● **Problem to work on**
Transcribe only part of the material below: the lines from the one containing "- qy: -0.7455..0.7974" through the one containing "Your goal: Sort", inclusive, exactly as written.

● **Provided material**
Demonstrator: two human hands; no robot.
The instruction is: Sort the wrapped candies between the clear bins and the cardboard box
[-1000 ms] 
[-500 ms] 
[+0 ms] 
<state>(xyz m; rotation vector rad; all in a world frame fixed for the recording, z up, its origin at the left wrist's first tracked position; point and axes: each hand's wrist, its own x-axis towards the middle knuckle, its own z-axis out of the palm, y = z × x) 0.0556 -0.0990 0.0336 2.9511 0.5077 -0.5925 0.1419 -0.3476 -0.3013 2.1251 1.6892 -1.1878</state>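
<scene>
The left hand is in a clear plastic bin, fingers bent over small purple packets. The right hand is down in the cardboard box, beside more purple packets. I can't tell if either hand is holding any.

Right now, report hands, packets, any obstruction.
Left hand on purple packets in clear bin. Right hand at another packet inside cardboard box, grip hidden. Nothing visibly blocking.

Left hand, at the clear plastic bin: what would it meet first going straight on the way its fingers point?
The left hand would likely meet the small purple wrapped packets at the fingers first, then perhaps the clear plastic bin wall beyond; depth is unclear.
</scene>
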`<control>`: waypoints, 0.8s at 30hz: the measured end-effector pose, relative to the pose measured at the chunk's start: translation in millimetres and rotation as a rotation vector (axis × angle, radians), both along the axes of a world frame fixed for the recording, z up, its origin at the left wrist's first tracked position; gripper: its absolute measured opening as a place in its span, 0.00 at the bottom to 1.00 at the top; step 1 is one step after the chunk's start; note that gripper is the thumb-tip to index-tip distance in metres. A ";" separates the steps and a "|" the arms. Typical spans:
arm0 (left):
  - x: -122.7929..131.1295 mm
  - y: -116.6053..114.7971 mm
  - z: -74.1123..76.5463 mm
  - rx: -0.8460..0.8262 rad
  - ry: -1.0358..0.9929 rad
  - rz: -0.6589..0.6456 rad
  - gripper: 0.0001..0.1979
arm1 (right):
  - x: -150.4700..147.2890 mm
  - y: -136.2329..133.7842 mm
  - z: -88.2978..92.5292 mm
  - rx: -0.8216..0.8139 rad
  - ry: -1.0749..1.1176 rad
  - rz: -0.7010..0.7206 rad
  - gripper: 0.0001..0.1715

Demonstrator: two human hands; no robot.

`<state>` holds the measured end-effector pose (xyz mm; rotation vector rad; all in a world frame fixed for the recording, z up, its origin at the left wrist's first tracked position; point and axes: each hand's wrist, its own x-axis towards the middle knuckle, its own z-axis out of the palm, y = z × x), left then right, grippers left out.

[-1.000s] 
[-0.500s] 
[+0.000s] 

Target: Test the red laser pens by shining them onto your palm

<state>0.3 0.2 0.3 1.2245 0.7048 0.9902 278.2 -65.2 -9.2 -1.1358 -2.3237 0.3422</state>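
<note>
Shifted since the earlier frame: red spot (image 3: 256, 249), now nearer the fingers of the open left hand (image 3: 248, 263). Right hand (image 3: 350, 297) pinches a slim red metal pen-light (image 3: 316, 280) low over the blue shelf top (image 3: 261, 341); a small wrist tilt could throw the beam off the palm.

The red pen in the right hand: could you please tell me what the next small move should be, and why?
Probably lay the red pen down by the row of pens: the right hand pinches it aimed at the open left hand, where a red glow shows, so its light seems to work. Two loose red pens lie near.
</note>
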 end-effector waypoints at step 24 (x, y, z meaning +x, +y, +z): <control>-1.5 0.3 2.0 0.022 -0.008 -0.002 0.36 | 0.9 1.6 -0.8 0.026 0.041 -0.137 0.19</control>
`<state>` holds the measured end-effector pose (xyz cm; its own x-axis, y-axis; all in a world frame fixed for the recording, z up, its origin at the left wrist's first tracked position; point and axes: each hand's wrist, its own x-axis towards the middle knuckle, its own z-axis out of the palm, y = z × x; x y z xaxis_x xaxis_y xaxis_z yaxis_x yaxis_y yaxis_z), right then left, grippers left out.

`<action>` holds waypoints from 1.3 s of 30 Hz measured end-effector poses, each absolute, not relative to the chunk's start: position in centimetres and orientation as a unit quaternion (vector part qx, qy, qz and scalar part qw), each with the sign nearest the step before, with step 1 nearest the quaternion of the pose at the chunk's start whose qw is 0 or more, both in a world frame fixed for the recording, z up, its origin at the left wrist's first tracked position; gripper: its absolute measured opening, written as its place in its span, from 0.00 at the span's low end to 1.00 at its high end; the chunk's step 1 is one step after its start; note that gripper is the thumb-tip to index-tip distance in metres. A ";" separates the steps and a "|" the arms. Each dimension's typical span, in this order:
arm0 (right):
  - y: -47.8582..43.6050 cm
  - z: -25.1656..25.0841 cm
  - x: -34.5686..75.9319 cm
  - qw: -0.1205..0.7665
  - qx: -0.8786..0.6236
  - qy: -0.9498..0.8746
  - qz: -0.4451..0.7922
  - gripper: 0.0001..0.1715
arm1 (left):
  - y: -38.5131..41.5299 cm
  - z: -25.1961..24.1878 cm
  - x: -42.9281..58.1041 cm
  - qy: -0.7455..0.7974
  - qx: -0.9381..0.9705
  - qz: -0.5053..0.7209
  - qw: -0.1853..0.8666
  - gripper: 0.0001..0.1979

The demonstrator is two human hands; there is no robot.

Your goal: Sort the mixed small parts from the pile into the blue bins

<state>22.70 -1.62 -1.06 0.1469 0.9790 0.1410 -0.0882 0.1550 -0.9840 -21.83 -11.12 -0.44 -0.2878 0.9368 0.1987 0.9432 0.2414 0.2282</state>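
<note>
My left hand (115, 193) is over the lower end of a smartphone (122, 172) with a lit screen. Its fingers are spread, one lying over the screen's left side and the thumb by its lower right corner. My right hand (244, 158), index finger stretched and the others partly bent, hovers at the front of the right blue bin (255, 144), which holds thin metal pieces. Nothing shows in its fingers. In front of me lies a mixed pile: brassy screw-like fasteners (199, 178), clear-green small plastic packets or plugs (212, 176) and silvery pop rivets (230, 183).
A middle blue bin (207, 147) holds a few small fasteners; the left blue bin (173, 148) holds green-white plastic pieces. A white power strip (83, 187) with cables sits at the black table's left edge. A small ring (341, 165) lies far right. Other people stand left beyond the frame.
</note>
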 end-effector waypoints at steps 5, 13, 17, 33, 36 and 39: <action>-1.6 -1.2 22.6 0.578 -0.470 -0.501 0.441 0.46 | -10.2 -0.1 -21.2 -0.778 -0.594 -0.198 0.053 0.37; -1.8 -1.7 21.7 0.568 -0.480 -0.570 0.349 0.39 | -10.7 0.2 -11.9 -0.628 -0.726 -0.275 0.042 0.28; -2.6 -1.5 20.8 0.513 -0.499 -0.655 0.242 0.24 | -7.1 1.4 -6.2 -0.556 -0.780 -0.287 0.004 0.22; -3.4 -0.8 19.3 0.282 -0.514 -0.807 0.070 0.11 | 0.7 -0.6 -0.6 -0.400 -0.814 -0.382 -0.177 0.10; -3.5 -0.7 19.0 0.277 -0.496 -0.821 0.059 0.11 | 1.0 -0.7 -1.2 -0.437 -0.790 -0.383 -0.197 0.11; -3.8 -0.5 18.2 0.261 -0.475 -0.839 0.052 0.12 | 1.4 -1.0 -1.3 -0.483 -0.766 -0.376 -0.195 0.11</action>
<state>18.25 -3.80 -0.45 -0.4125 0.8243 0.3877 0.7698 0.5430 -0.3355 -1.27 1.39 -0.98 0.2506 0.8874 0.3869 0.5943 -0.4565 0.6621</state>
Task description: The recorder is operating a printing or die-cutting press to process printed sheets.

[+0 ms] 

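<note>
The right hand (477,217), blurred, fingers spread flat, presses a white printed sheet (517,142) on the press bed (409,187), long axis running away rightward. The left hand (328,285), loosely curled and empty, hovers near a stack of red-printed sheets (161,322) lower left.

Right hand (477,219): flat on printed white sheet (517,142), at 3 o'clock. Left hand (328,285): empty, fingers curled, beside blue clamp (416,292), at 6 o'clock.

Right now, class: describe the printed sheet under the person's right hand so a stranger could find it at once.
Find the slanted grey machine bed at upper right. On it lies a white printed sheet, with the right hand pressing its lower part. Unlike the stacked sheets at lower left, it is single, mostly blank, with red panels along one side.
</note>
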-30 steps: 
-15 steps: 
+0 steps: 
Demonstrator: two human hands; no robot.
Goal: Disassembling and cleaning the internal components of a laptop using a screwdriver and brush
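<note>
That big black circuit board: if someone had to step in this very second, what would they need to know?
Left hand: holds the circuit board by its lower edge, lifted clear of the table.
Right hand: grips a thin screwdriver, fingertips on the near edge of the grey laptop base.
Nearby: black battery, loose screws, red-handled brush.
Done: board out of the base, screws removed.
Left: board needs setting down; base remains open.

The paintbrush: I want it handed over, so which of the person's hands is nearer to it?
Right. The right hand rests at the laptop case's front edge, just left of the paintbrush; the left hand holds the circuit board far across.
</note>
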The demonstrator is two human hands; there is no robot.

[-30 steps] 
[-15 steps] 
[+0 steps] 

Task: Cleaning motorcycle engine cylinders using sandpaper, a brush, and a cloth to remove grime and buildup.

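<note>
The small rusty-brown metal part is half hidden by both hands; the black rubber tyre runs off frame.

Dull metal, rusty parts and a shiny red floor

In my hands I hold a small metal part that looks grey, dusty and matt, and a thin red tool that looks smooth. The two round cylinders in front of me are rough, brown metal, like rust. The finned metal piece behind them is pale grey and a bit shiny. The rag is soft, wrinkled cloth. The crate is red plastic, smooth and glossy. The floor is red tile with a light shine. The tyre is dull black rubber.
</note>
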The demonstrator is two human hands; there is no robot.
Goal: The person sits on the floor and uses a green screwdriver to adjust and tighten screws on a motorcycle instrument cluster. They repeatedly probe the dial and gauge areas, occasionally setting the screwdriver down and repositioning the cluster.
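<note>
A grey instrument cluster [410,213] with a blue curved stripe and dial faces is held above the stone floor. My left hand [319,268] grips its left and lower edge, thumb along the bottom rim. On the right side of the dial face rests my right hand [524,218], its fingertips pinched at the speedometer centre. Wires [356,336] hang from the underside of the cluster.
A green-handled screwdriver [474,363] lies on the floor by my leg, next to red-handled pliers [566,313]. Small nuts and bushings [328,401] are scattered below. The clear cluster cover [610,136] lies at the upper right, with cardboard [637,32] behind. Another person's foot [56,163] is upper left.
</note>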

● **Finished task**
  - qy: -0.7455..0.7974
  - qx: -0.9381..0.9705
  - qz: -0.5053..0.7209
  - qw: -0.1853..0.8666
  - gripper: 0.0001..0.1979

The demonstrator is two human hands; there is no robot.

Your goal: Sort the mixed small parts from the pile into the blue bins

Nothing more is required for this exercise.